> [What you will do] Only the lines of the data below from the one with "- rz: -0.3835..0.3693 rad" through the one with "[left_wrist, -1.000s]" are wanted. Repeat them exactly.

> [Supplied material]

▬▬▬▬▬▬

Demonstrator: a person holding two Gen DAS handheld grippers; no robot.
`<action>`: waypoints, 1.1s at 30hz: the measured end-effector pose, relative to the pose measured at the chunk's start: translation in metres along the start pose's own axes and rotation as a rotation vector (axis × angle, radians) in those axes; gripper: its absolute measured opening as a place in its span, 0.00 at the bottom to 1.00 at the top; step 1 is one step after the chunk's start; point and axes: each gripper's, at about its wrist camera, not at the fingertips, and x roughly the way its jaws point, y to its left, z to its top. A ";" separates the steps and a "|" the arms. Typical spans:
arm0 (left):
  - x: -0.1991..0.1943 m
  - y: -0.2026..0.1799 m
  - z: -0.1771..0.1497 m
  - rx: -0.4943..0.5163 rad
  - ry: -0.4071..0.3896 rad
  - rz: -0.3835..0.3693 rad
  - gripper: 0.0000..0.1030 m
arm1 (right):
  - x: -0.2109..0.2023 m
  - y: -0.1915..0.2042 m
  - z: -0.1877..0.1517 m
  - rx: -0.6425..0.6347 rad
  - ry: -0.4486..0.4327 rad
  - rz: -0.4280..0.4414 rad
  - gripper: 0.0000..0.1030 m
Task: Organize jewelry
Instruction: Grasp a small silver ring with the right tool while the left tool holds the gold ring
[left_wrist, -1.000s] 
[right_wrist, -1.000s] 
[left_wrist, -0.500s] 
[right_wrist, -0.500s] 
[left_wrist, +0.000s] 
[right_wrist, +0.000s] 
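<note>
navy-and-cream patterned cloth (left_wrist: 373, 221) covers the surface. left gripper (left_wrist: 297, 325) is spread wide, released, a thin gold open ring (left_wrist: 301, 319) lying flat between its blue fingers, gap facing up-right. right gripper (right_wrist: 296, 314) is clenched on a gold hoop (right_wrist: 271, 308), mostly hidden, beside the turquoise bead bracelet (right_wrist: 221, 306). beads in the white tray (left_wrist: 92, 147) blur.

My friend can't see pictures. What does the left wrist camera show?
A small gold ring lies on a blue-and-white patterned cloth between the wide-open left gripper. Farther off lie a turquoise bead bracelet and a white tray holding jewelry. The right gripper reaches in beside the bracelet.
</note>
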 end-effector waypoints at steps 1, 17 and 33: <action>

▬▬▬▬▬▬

> [Answer to this problem]
  - rz: -0.3835..0.3693 rad
  - gripper: 0.0000..0.1030 m
arm1 (right):
  - x: -0.2109..0.2023 m
  - y: -0.1915..0.2042 m
  - z: -0.1877..0.1517 m
  - rx: -0.6425..0.6347 rad
  - ry: -0.4486..0.4327 rad
  - rz: -0.4280..0.4414 rad
  - gripper: 0.0000..0.1030 m
Task: Organize jewelry
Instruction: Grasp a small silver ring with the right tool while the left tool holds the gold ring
[left_wrist, -1.000s] 

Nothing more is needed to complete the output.